● **Exercise prompt**:
Please output exactly the lines below, starting at the line that has "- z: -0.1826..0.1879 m" and ending at the line that has "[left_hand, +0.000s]", both included; leave out all pictures and include nothing else.

● **The records**:
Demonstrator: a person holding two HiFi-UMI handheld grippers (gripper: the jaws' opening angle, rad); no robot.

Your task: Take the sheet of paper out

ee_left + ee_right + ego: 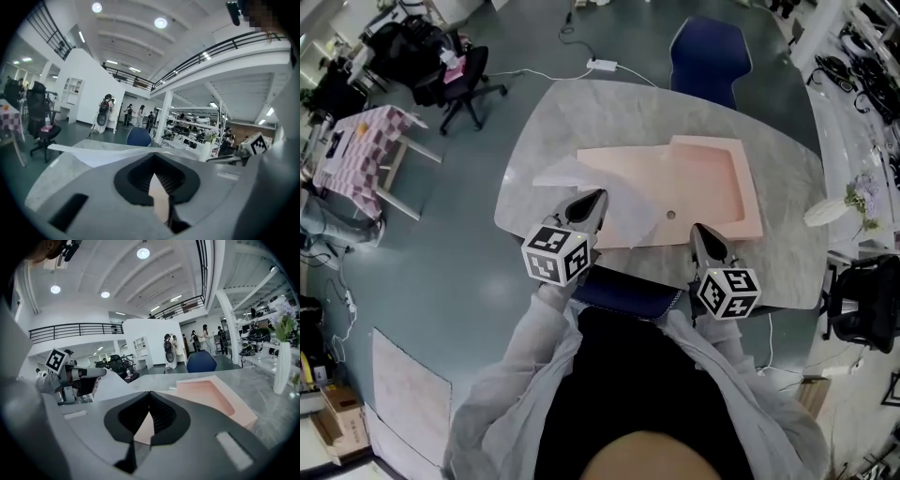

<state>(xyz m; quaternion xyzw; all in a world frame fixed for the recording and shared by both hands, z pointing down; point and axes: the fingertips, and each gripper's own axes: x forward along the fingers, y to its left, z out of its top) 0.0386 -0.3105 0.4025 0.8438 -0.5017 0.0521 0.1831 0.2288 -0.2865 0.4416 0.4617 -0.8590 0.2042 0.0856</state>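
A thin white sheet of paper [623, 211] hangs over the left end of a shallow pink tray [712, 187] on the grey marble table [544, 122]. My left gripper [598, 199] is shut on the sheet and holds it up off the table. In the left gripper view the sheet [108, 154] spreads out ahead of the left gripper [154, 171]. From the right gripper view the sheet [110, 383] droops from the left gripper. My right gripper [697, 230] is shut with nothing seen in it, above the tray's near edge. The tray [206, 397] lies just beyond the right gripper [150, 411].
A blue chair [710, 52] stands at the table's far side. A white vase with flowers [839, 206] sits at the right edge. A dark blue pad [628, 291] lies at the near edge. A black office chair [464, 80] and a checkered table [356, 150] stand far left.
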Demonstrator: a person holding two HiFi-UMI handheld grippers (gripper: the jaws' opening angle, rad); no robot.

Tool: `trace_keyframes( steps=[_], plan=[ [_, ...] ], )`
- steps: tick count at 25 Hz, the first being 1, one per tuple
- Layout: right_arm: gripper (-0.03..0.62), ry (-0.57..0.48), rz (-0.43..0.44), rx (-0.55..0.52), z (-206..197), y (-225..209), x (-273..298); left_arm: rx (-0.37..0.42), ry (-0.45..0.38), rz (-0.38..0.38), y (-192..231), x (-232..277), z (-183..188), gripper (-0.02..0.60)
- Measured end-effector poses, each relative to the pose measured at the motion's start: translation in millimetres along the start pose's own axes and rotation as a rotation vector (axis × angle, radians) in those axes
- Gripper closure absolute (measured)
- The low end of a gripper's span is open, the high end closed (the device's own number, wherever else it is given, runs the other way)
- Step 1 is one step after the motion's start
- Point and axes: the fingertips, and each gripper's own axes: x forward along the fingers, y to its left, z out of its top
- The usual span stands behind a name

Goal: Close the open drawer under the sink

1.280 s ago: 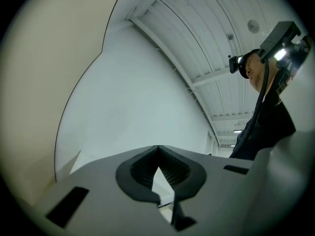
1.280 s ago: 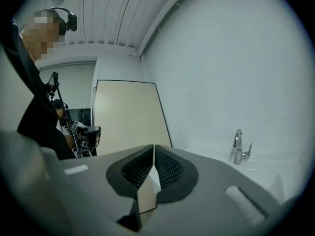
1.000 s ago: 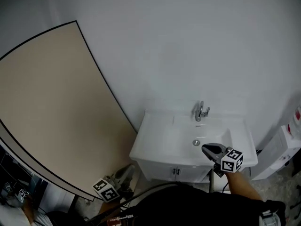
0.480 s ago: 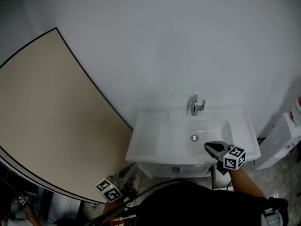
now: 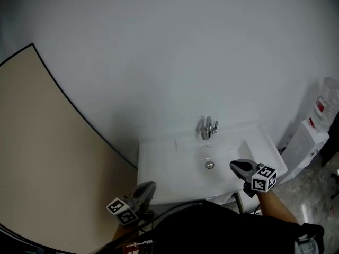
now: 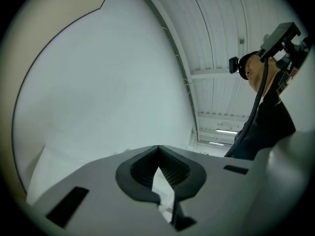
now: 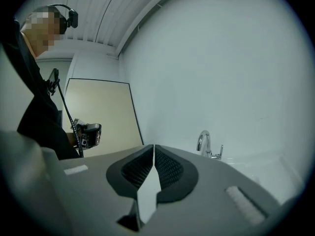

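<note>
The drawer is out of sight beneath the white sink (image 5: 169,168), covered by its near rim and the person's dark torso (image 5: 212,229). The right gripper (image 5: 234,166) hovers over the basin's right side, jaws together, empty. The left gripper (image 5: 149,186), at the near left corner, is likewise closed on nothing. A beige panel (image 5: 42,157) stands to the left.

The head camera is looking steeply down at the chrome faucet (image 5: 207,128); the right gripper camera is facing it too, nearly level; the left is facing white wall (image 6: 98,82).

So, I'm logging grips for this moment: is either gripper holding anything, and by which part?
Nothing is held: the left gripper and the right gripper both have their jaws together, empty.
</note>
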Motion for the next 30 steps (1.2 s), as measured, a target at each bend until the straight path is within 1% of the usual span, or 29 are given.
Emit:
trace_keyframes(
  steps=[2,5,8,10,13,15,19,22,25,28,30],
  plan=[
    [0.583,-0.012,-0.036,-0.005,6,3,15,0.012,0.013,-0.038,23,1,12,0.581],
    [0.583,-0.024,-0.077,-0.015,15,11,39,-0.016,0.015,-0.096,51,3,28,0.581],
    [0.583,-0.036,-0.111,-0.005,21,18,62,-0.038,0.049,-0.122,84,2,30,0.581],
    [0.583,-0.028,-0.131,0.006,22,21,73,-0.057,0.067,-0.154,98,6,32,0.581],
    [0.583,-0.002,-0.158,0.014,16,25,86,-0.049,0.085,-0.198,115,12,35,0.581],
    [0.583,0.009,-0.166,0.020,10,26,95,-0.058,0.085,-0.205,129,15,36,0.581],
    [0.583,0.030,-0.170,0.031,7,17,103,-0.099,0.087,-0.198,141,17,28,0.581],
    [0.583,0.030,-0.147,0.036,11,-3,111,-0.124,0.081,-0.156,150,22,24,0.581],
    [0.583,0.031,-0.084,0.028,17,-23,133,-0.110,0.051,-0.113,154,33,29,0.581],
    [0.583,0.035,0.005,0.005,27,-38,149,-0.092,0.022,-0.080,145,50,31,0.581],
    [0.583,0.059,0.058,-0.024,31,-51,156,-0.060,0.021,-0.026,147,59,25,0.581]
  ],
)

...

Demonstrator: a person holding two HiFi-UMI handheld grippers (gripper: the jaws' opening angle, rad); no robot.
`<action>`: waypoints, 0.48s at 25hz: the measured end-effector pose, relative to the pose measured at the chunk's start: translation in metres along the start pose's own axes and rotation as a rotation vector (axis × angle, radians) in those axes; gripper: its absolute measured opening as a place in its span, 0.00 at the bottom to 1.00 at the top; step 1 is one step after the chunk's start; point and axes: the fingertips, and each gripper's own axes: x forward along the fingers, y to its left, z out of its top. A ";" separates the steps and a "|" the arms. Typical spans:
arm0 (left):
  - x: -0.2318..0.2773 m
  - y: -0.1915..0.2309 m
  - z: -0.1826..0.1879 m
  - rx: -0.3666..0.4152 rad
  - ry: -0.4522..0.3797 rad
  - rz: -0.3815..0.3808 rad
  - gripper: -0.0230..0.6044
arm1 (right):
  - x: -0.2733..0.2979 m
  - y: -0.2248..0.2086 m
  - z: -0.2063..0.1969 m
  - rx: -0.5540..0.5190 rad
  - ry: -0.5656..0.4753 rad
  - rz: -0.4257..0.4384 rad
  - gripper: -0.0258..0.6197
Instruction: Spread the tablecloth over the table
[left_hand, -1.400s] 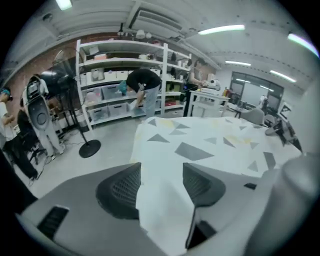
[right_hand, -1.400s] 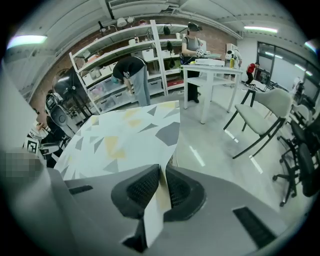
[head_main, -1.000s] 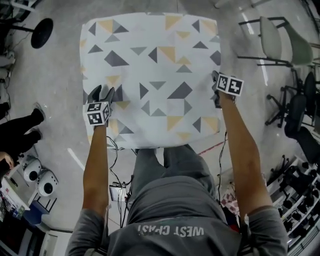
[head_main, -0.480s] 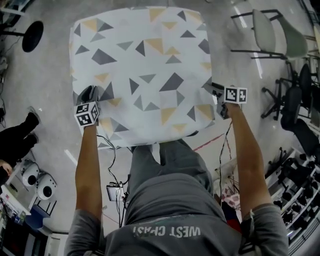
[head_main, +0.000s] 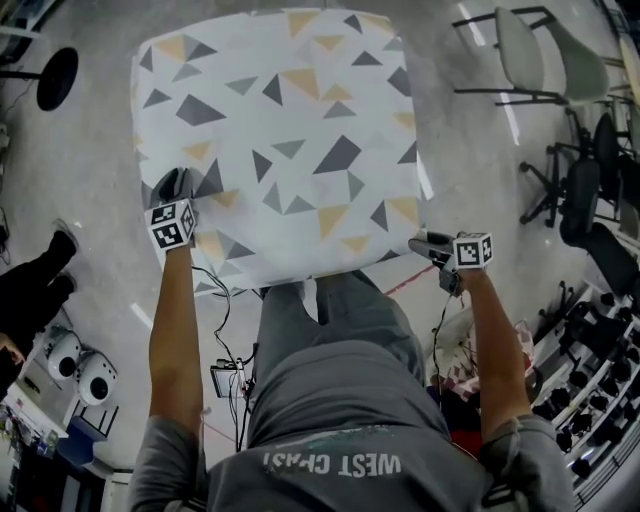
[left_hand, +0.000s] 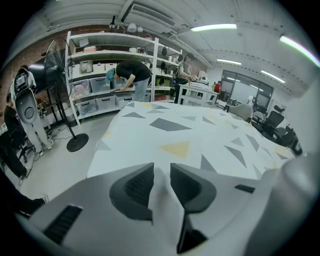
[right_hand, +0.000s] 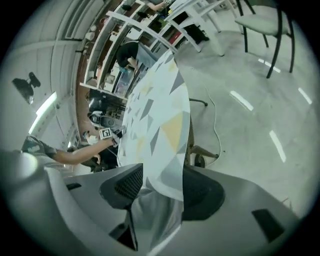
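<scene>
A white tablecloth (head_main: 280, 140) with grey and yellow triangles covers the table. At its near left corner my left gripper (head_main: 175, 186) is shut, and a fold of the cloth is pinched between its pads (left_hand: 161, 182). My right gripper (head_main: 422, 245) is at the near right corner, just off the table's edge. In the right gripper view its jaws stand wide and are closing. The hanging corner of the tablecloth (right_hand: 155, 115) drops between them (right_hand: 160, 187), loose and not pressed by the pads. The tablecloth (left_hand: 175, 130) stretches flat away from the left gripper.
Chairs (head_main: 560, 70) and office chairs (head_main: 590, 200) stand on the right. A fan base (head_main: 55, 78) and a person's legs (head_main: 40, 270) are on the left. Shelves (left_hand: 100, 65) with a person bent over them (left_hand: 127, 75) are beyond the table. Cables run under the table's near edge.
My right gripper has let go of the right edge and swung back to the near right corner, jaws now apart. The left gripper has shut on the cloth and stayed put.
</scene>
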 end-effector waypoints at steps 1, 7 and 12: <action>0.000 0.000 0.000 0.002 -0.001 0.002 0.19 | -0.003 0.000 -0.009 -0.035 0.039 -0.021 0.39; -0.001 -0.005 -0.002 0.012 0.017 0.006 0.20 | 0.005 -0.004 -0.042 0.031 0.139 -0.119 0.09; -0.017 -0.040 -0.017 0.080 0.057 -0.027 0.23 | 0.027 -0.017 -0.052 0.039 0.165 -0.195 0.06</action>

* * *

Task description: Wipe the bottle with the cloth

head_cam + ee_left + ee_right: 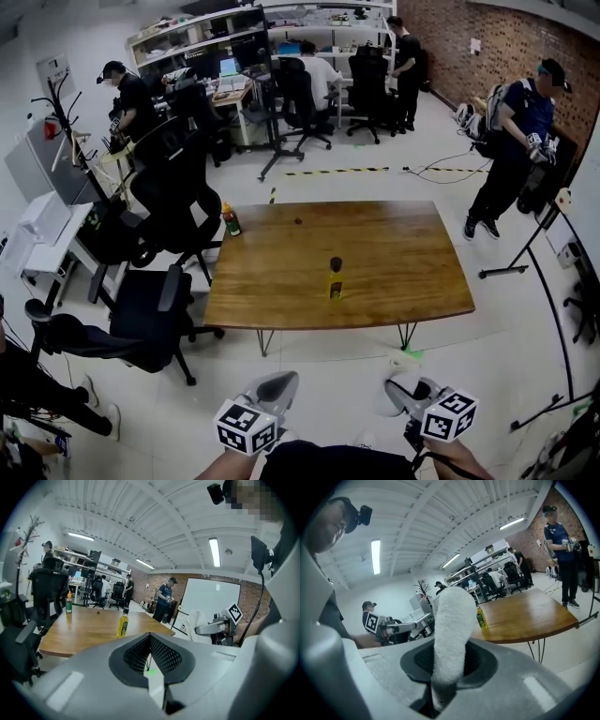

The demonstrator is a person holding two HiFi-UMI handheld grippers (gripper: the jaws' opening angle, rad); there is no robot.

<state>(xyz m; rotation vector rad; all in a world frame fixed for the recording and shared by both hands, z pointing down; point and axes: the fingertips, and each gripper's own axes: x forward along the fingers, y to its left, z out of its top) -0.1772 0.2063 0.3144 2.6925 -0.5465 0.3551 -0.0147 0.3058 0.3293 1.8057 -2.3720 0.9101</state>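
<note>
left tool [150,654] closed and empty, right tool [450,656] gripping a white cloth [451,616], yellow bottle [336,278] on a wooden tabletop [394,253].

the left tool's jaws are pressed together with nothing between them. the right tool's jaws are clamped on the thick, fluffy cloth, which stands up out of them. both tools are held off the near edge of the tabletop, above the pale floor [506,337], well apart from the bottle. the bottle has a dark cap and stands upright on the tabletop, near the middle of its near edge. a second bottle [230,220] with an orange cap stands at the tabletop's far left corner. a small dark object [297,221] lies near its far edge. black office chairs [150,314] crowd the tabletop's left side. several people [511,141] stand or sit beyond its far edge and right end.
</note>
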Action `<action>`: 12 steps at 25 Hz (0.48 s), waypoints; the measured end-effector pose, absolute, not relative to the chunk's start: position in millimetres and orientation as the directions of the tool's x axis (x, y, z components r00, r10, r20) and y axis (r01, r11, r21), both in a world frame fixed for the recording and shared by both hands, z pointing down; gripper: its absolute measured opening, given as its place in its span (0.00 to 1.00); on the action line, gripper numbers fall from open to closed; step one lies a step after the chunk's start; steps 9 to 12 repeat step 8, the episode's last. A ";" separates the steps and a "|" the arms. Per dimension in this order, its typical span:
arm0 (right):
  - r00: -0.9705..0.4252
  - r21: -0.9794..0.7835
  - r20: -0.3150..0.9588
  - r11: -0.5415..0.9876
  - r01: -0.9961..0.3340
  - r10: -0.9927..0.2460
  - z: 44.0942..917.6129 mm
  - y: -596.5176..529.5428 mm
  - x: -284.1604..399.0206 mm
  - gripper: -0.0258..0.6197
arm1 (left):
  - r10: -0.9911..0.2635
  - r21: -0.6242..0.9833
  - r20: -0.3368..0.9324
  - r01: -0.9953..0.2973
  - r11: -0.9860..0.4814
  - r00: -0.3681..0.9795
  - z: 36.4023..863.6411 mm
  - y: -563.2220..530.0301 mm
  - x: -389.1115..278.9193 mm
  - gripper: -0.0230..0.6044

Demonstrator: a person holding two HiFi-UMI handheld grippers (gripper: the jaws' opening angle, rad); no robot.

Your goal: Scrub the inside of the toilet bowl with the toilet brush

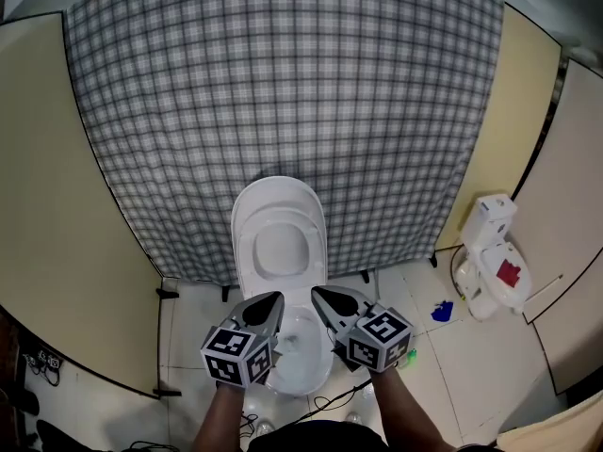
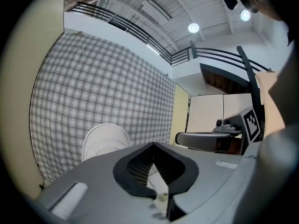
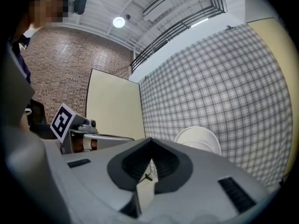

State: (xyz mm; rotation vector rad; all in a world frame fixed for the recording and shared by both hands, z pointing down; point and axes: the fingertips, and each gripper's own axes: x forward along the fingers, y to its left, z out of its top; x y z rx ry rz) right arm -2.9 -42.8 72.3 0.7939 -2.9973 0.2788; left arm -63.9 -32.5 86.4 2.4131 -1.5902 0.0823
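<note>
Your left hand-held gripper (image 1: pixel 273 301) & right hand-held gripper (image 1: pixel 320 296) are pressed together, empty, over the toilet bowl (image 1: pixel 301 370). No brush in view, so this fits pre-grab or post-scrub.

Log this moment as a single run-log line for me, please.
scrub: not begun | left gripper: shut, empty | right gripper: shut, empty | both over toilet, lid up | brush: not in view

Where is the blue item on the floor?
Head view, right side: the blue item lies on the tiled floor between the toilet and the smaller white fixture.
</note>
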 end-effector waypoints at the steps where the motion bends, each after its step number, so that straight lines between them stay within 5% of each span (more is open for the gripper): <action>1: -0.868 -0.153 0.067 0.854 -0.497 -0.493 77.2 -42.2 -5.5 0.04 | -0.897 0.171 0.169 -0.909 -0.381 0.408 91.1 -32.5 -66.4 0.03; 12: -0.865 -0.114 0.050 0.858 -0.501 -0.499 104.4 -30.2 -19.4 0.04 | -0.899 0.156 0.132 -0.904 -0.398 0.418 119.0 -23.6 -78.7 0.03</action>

● **Solution for this task**:
  - z: -0.1826..0.1879 m
  - rx: -0.3666..0.4152 rad
  - ry: -0.4522..0.3797 rad
  - rz: -0.3815..0.3808 rad
  - gripper: -0.0230..0.6044
arm1 (right):
  - x: -0.2733..0.2979 m
  - y: -0.2248..0.2086 m
  - z: -0.2063..0.1969 m
  - rx: -0.5540..0.5190 rad
  - ry: -0.5656..0.4753 rad
  - rz: -0.4257..0.4384 rad
  - gripper: -0.0258..0.6197
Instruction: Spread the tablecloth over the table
[left_hand, -1.400s] 
[right_hand, -1.400s] 
[head_main, -1.000s] 
[head_main, -0.480s] 
[head_main, +0.000s] 
[left_hand, +0.000s] 

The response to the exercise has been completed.